Context: In addition to her time in the U.S. Attorney's office, Myers also worked as an assistant state attorney general and a local prosecutor.

  • In a press release, Myers touted her experience at the federal, state and local level as well as her community ties.
  • Myers, 40, is a board member for the nonprofit Thistle Farms, which helps women who are victims of human trafficking. She also founded the advocacy group AWAKE, which runs statewide campaigns against child abuse and works to pass laws focused on women's and children's safety.

What she's saying: "It is a critical time for Nashville in terms of criminal justice," Myers said in the press release. "The current approach is clearly not working.

  • "Systemic reform requires an unprecedented amount of community cooperation to both prevent crime and tailor our response when it does happen."
3. First look: Tennessee's court debt crisis

Image courtesy of Think Tennessee

Tennessee has fallen short on addressing court fines and fees that can hobble poor, minority and rural residents, according to a new report by the nonprofit think tank Think Tennessee.

Why it matters: Court debt deepens economic disparities and creates an endless cycle of financial struggle for many. Failure to pay can cost a person their driver's license, destroy their credit, and tether them to a maze of bureaucratic red tape.

  • The General Assembly passed a law in 2019 that waived court fees for indigent people and allowed others to use payment plans for their debt.

Yes, but: The Think Tennessee study — which included a phone survey of county clerks — found the payment plans have been implemented inconsistently across the state, with rules varying from county to county.

The bottom line: Think Tennessee proposed several policy changes to address the problem, including increasing access to payment plans, adding more avenues for waiving fines and fees, and eliminating punishments such as revoking driver's licenses.

  • "The county I live in could determine my access to the payment plan," Think Tennessee president Shanna Singh Hughey tells Axios. "And that access could determine whether I lose my license or not.
  • "It's a hodge-podge of policies from county to county."
4. The Setlist

Illustration: Brendan Lynch/Axios

💉 Dozens of companies in Tennessee won't be able to require employees to get vaccines after a federal court ruling. (WPLN)

🥇 A Lipscomb student won gold at the world Jiu Jitsu championship in Abu Dhabi last month. (Lipscomb University)

🏗 The city released some possible concepts for development of the east bank of the Cumberland River. (The Tennessean)

5. Stapleton's still in demand

Chris Stapleton and Jennifer Hudson at the CMA Awards. Photo: Mark Humphrey/AP

Six years after Chris Stapleton vaulted to national fame with a little help from Justin Timberlake, he remains one of the music industry's most coveted duet partners.

Why it matters: Stapleton has become a global ambassador for country music.
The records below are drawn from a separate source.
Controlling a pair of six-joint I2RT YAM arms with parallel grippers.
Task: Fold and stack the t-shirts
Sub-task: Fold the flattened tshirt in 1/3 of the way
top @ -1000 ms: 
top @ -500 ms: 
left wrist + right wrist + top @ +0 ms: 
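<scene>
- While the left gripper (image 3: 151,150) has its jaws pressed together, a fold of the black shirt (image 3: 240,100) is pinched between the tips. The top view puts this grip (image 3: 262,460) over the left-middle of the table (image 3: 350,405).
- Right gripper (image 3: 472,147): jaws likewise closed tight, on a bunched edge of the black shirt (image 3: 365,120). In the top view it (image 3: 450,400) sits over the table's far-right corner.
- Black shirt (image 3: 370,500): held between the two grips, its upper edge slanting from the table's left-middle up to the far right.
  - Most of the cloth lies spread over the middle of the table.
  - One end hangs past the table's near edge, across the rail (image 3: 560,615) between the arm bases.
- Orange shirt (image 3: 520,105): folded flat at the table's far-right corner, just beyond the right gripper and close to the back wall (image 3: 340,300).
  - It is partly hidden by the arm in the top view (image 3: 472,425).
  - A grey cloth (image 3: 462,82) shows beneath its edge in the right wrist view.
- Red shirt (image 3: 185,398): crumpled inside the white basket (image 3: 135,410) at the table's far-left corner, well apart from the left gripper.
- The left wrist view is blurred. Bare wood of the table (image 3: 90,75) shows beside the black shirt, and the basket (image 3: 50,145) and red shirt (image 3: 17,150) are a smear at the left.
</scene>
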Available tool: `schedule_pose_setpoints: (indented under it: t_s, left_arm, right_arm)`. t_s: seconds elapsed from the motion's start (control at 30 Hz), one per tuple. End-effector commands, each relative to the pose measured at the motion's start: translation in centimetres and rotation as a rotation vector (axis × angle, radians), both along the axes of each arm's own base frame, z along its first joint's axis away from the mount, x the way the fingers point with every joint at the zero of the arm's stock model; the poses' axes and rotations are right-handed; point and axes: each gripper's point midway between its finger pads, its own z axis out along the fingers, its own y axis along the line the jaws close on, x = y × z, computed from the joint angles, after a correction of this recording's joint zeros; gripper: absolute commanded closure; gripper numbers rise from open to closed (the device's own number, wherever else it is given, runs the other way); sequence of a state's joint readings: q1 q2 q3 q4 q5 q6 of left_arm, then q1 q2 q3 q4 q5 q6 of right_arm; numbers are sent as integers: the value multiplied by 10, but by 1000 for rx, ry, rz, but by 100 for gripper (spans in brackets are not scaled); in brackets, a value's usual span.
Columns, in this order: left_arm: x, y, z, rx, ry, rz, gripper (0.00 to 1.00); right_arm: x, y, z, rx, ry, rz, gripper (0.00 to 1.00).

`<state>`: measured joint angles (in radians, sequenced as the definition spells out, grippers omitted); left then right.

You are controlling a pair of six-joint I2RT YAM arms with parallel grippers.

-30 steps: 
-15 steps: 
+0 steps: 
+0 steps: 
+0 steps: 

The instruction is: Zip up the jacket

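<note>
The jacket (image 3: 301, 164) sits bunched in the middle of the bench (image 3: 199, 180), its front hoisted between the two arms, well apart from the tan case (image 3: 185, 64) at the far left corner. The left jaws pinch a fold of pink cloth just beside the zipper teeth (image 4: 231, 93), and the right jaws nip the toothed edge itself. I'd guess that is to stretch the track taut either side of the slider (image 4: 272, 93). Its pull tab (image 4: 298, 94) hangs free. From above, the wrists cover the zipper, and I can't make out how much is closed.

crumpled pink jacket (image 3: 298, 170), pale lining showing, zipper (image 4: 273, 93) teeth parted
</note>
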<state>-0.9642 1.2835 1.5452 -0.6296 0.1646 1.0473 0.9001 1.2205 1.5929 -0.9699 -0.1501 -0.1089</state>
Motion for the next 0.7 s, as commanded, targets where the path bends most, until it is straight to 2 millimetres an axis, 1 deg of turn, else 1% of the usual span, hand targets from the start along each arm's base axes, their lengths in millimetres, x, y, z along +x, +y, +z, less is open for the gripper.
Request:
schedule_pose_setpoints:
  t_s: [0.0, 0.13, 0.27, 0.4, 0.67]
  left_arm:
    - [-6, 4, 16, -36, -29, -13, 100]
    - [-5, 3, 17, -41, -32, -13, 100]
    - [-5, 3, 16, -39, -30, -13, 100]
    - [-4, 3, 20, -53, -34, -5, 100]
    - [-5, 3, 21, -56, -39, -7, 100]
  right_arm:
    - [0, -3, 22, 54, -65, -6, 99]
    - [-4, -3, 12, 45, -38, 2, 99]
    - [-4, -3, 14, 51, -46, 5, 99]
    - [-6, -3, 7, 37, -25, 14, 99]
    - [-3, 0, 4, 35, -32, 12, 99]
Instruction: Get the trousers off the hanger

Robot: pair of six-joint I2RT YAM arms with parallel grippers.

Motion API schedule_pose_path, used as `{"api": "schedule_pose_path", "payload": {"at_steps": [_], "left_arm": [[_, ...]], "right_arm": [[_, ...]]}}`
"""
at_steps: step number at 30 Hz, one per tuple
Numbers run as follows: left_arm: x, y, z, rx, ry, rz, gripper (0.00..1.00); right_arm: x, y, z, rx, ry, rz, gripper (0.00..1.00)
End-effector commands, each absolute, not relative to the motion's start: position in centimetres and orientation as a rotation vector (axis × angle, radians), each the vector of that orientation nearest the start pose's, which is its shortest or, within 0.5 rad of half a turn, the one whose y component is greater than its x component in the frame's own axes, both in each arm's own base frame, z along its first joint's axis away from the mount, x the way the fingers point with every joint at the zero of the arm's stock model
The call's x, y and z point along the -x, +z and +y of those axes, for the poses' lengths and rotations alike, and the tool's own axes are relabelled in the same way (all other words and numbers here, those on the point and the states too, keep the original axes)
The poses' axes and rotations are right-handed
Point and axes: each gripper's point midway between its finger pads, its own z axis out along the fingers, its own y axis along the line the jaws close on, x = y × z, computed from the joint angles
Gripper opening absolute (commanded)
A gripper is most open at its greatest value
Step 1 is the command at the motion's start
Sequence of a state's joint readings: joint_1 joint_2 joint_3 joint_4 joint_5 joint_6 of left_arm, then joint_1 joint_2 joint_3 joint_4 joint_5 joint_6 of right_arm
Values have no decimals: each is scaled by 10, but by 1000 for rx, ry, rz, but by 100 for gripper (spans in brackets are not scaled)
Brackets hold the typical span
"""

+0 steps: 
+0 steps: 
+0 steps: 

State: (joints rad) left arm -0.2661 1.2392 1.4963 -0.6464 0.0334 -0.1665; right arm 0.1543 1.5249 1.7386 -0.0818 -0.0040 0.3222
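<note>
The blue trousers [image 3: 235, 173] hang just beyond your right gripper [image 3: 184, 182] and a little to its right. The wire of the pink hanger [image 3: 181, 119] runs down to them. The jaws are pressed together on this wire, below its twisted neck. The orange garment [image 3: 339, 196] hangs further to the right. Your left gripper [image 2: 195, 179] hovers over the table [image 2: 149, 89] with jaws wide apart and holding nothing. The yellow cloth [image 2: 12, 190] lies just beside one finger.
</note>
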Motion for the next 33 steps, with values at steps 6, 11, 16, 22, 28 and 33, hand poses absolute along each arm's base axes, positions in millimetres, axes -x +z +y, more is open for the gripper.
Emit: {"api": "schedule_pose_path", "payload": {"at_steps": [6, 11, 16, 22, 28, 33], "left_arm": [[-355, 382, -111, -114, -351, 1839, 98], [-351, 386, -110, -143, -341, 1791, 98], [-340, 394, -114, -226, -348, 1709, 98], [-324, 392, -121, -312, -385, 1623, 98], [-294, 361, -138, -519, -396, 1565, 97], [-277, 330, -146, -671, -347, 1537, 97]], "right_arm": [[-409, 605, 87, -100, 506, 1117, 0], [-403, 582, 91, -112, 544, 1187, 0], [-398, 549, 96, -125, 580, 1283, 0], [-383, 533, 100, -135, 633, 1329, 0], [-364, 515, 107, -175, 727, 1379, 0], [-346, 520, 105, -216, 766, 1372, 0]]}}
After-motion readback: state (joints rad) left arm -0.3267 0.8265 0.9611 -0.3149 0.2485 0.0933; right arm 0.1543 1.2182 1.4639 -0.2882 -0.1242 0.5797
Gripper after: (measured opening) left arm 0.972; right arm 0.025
His unmistakable voice is a unifying force in a genre entrenched in an identity crisis.

The latest: Adele and Swift sent their Stapleton collaborations to country radio last month.

  • Stapleton's harmony rips through a duet version of "Easy on Me" like a chainsaw. Listen all the way to the end.
  • He gets the party started on "I Bet You Think About Me," Swift's rollicking return to her Nashville roots.

Nate is eating chicken from Waldo's and watching the fantastic Beatles documentary "The Beatles: Get Back."

Adam is devouring this deep dive on Lorne Michaels and "Saturday Night Live."